**What to do**: For this exercise, copy exactly the lines below from the one with "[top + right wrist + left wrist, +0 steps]" through the one with "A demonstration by" and leave out the pictures.

**Recorded information**:

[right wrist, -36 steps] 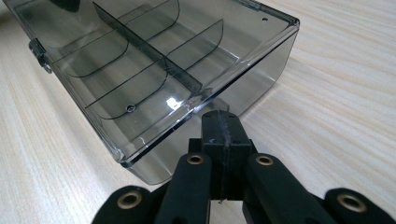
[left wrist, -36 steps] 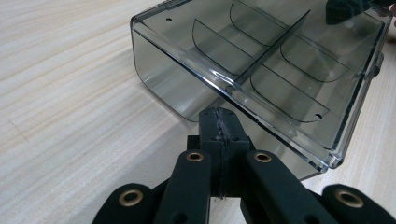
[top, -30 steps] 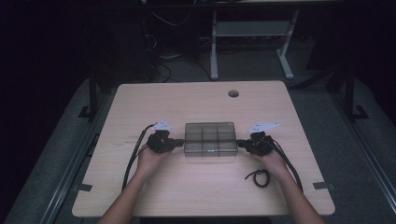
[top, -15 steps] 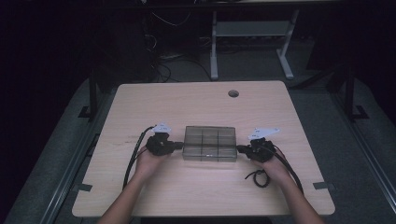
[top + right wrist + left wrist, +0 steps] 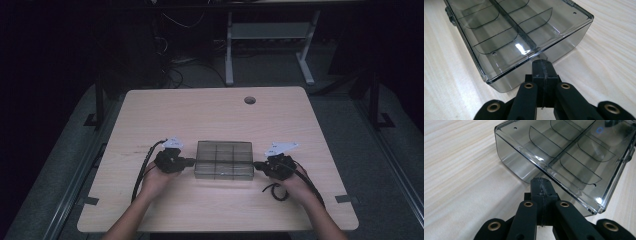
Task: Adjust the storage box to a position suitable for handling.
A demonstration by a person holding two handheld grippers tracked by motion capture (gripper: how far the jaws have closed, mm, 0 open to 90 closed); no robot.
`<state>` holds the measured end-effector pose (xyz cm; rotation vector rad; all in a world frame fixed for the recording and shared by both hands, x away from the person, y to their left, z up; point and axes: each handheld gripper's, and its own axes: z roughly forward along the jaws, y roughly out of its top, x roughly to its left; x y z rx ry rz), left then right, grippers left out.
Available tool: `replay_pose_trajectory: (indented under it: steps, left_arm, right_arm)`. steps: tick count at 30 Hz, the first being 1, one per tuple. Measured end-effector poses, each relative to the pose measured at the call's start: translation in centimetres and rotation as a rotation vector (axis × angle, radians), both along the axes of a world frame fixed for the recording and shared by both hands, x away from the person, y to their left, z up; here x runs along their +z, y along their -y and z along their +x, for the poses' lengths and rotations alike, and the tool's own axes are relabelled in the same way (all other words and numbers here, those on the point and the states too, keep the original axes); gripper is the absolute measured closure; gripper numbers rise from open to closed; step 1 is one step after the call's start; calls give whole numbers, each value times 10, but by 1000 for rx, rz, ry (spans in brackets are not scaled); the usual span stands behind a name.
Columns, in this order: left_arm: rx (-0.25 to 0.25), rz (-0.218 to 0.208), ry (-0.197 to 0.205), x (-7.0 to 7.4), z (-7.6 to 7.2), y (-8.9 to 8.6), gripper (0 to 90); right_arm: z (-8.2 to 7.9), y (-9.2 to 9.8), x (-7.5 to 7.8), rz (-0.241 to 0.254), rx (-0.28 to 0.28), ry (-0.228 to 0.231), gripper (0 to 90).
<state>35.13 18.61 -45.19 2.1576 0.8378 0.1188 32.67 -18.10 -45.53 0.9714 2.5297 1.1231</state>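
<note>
Two clenched grippers, left gripper [image 5: 191,161] and right gripper [image 5: 256,165], flank one six-compartment box [image 5: 223,159].

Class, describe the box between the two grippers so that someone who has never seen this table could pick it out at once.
Start at the pale wooden table; near its front edge, midway between the left gripper and the right gripper, lies the organiser box. It is flat, rectangular, smoky see-through plastic, divided into compartments under a closed lid. Everything else nearby is black or grey.

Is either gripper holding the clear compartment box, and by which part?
Neither: left gripper and right gripper are shut empty, tips at the box's opposite ends.
</note>
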Motion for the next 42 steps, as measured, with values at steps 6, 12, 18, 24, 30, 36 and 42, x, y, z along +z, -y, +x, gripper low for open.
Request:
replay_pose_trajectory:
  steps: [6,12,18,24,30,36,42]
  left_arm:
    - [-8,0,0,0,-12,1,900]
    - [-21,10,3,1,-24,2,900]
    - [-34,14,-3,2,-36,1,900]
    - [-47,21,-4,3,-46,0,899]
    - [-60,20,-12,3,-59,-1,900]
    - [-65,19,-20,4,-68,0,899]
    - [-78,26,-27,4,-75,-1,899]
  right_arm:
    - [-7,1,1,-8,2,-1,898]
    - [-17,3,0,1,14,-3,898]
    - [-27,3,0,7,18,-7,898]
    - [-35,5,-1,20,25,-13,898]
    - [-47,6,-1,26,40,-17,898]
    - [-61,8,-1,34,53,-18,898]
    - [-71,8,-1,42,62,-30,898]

**Result for this exercise**:
[top + right wrist + left wrist, +0 steps] 
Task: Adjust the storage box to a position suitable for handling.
A demonstration by a person holding two handheld grippers tracked by motion capture (gripper: how far the jaws have closed, mm, 0 open to 90 closed); no robot.

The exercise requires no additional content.